本書は、東大の理系出身でバリバリの米系ヘッジファンドのトレーダーである著者が、オプションという金融商品の数理モデルについて、非常に分かりやすく解説してくれます。数式が多く登場しますが、それらに具体的な例を当てはめて説明してくれるため、専門書というスタイルながらも理解しやすい内容になっています。
特に印象に残ったのは、プットコールパリティ(プットとコールの等価性)に関する部分です。これは、一般投資家向けのライトなオプション入門書などではあまり触れられていませんが、プットもコールも数式的に等価で表せるという考え方です。また、プットコールパリティとブラック=ショールズモデルとの関係についても述べられており、理解を深めることができました。
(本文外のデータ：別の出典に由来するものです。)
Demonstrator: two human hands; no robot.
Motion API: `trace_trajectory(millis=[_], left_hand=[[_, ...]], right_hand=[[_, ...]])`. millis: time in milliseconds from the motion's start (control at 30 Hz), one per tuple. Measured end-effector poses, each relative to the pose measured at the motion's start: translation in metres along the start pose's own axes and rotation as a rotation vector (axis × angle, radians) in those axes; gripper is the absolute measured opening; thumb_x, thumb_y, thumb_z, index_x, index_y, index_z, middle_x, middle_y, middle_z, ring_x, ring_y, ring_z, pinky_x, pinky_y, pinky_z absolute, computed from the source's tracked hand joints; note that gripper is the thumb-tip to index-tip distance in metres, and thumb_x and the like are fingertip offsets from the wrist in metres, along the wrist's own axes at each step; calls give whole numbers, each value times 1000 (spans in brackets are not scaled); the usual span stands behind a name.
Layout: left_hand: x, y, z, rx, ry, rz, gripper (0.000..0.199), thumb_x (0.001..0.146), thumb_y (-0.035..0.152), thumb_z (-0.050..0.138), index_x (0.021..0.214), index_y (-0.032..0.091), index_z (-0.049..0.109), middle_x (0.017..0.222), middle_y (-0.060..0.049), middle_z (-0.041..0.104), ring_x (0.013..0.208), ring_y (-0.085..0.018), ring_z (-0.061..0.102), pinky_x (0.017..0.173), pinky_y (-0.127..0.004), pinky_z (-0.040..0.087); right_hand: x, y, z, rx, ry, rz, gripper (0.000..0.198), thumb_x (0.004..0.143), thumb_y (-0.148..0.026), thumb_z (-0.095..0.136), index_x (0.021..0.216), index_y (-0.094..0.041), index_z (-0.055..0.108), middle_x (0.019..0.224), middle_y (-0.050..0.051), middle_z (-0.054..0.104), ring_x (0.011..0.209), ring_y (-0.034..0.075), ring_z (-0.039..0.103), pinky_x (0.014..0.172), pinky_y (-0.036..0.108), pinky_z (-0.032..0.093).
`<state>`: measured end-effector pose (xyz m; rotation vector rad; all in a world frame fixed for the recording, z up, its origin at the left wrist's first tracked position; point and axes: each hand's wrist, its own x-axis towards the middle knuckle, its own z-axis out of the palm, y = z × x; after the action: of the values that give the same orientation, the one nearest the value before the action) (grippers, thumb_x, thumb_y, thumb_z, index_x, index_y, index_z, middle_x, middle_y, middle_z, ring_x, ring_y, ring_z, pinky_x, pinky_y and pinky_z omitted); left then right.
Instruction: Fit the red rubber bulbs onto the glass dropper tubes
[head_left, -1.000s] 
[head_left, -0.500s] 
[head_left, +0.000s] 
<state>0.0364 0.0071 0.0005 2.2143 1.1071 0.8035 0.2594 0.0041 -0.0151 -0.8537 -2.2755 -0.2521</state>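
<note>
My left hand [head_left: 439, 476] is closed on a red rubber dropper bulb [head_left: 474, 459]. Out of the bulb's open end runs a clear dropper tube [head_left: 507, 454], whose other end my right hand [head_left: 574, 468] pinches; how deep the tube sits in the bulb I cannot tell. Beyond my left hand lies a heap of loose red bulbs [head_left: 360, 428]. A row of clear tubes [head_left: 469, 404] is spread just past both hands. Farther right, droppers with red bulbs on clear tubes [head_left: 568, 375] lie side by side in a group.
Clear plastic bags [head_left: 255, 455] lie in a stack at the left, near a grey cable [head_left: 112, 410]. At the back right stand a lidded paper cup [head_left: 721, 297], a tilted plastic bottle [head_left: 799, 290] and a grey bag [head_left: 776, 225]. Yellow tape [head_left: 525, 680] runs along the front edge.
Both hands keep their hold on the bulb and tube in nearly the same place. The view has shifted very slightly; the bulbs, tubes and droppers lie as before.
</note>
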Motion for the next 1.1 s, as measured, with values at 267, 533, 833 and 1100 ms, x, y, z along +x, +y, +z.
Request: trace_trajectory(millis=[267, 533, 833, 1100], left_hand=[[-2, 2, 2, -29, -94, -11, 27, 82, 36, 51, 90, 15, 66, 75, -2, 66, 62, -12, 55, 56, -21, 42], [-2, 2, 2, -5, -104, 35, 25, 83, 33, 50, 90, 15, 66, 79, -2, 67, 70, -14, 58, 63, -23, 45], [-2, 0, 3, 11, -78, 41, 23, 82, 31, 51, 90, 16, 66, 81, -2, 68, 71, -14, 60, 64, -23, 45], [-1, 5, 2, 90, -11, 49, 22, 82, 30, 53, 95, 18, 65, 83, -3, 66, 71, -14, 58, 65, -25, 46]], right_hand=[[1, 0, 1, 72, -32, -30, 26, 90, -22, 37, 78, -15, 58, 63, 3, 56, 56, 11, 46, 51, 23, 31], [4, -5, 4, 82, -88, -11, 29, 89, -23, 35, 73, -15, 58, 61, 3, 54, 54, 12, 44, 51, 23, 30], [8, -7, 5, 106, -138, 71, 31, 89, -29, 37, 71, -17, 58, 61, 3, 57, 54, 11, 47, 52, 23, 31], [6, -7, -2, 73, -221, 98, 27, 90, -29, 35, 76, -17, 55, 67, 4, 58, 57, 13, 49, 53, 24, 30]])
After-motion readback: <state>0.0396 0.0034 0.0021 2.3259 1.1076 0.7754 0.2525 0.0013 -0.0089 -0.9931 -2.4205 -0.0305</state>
興味深かったのは、各章の終わりに掲載されているトレーダーのコラムです。こうした小話からも、投資銀行で活躍する一流トレーダーたちの数学的な素養の高さが垣間見えました。
また、一般的な金融商品購入者だと「指数=思考停止」となりがちですが、VIXの計算式についても詳しく解説されており、大変参考になりました。
個人的にはかなり難しく感じ、理解できない部分もありましたが、数学と金融が好きな方にとっては、非常に読み応えがあり、理解しやすい専門書だと思います。前提となる知識としては、オプションで使われる各指数(Greeks)を知っていると理解がはかどると思います。